Desaparece el último de los hombres de leyenda del changüí

Por Victor Hugo Purón Fonseca
vhaylin@gmail.com
7 de enero de 2009, 01:40 pm
Guantánamo (Redacción Digital Venceremos)
- Murió Nino Olivares, el marimbulero. Faltan ya los dedos diestros que bajeaban en los nueve flejes de la marímbula.
Hay un compás de silencio eterno que busca llenarse de presencia, en la fiesta permanente del ritmo y la fiesta changüisera: ¡Suena la marímbula, Olivares!, le reclama persistente el estribillo.
¡Entero, hierro, hierrito, parece estar dando todavía santo y seña quien pulsaba así, entero, con su cuerpo concentrado más arriba de sus ágiles manos, los hierros, hierritos vibrantes del novenario de láminas que metían su voz profunda en la caja de madera, como si fuera la propia anatomía entregada a la barahúnda de la cumbancha.
Mucho, muchísimo antes de los 90 cumplidos por Nino, vinieron otras manos a repicar los cueros cuando faltaron las de Arturo y Mongolo en el bongó; detenidas por el tiempo las de Kindelán y Speck, maraqueros y cantantes, también encontraron relevo; vinieron seguidores al callar el guayo sobre la voz de
Cambrón, y al fin se aquietaron los dedos de Chito para que después otros pulsaran el tres como plegarias a su memoria.

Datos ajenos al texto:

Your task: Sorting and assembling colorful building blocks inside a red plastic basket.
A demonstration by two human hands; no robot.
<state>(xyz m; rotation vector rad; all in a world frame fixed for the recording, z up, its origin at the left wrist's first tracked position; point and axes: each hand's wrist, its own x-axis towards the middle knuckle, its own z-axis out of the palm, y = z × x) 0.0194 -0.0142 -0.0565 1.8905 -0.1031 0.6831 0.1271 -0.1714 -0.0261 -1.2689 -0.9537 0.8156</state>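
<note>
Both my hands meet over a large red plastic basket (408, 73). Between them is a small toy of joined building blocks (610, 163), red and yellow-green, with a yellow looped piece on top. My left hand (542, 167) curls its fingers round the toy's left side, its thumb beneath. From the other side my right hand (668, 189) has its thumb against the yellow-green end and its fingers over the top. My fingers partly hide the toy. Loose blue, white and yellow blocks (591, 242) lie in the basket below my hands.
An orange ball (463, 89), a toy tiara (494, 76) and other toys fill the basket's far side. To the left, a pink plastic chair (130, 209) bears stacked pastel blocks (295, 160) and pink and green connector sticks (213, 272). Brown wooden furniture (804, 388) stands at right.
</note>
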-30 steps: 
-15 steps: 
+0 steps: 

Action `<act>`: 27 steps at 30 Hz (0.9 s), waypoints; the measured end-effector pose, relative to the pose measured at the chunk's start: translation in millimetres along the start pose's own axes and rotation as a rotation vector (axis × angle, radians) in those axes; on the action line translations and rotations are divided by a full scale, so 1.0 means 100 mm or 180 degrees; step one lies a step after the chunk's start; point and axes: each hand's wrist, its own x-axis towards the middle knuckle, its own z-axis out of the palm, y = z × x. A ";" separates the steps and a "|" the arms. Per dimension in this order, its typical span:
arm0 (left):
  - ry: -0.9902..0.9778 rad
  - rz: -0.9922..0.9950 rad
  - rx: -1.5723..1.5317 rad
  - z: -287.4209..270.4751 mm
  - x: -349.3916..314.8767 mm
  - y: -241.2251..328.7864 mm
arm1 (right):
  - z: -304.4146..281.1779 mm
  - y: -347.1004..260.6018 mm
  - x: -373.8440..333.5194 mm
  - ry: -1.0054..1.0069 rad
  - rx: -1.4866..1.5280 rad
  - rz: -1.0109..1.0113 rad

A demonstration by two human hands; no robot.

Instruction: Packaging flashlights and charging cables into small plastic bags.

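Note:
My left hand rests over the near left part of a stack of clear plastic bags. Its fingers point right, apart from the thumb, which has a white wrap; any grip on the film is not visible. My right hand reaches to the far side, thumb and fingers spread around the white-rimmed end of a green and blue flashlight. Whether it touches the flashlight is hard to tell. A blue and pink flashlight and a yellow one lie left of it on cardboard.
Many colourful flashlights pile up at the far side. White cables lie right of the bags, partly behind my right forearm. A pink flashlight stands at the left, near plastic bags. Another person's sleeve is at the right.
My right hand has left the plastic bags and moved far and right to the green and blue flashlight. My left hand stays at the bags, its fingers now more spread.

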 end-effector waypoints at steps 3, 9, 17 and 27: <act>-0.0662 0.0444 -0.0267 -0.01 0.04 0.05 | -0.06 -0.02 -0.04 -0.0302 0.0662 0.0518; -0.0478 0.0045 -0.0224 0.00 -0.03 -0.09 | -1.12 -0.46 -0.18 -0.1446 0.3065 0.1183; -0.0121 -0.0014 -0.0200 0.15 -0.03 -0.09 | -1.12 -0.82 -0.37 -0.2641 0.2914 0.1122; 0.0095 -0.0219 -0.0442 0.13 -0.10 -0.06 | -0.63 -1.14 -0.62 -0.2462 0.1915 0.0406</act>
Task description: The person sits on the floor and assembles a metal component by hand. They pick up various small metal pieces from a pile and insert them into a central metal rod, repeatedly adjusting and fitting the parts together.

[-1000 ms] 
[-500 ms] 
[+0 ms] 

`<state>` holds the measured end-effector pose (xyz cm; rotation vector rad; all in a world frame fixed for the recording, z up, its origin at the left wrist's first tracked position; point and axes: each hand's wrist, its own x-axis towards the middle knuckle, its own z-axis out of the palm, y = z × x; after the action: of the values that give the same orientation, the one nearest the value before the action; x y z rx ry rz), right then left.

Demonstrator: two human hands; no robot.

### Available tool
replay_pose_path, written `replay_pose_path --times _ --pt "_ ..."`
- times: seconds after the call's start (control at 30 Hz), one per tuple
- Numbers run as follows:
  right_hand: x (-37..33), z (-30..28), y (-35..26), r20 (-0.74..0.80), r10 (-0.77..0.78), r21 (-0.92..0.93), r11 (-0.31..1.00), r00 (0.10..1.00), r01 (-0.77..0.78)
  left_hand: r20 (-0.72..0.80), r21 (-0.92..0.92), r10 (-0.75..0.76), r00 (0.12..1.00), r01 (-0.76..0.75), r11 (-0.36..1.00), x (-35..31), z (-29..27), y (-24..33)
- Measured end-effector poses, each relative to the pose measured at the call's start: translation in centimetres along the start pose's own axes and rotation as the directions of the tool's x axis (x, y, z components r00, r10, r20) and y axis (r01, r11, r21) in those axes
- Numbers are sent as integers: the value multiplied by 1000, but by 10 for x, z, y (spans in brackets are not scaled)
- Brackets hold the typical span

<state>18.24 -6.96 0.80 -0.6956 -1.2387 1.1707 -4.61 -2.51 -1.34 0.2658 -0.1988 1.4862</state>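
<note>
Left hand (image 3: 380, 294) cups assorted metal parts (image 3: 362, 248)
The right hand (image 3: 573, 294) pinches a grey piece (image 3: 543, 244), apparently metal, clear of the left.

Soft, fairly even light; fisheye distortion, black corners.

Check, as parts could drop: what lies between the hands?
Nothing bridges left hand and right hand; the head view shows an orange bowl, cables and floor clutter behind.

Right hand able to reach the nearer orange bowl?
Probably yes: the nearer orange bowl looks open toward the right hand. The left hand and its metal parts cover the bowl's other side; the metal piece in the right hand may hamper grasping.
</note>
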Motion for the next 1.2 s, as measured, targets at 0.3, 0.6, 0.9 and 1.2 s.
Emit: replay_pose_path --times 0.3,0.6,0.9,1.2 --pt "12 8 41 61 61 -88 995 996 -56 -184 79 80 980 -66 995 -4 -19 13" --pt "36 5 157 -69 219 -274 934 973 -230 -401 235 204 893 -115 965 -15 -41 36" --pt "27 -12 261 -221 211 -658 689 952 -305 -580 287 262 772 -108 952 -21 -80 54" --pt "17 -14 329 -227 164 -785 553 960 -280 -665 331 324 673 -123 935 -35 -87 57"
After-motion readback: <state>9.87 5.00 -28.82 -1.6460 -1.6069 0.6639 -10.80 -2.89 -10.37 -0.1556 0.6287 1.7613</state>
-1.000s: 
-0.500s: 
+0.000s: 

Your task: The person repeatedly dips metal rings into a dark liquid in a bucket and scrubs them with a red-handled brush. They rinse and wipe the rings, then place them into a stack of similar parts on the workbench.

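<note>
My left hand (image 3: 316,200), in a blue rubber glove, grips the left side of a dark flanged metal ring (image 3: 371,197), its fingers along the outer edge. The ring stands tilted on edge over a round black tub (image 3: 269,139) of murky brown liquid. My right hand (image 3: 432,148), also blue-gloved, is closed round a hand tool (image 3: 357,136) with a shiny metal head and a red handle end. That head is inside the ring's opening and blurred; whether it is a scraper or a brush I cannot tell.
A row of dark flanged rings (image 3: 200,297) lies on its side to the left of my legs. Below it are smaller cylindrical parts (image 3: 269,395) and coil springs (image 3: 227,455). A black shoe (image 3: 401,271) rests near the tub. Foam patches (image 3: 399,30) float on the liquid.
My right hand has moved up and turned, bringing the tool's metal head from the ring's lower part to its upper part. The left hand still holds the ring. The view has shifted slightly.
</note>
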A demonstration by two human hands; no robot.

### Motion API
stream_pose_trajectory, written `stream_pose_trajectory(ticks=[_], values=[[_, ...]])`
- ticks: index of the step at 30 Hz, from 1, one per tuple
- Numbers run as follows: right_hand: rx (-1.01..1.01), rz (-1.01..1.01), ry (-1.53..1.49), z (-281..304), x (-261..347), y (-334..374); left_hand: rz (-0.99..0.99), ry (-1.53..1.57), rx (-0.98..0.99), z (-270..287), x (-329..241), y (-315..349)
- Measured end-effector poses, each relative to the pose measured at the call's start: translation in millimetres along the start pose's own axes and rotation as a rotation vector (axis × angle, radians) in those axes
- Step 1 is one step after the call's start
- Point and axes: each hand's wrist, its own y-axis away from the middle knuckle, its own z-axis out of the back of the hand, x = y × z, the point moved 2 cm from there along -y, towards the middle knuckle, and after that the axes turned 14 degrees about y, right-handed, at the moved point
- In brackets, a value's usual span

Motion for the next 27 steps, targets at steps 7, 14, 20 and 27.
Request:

…Ellos son hoy la callada leyenda viva del sonido del changüí.
Bien. Otro será mañana, u hoy mismo, marimbulero, pero –siempre lo mismo-, los flejazos que toque sonarán como una cita de homenaje al último de sus ejecutantes legendarios.
Diremos que Nino tenía su gracia y su entendimiento personal de maestro con el instrumento percutido y pulsado. Y estaremos diciendo bien para la fiesta inacabable del changüí…
…Para que en todo tiempo futuro reconozcan esa voz telúrica amalgamada de gente, metal y madera…
…Para que la escuchen a través de todos los sentidos quienes vivieron su antes y su todavía en el barrio Norte, en la ciudad, la región, el país, la Smithsonian Institution de Washington, Londres y Paris…
Falta ya Nino, nacido en Guantánamo el 27 de noviembre de 1919, y se escucha la marímbula dialogando con el bongó, el tres, los changüiseros… por el último de sus hombres de leyenda.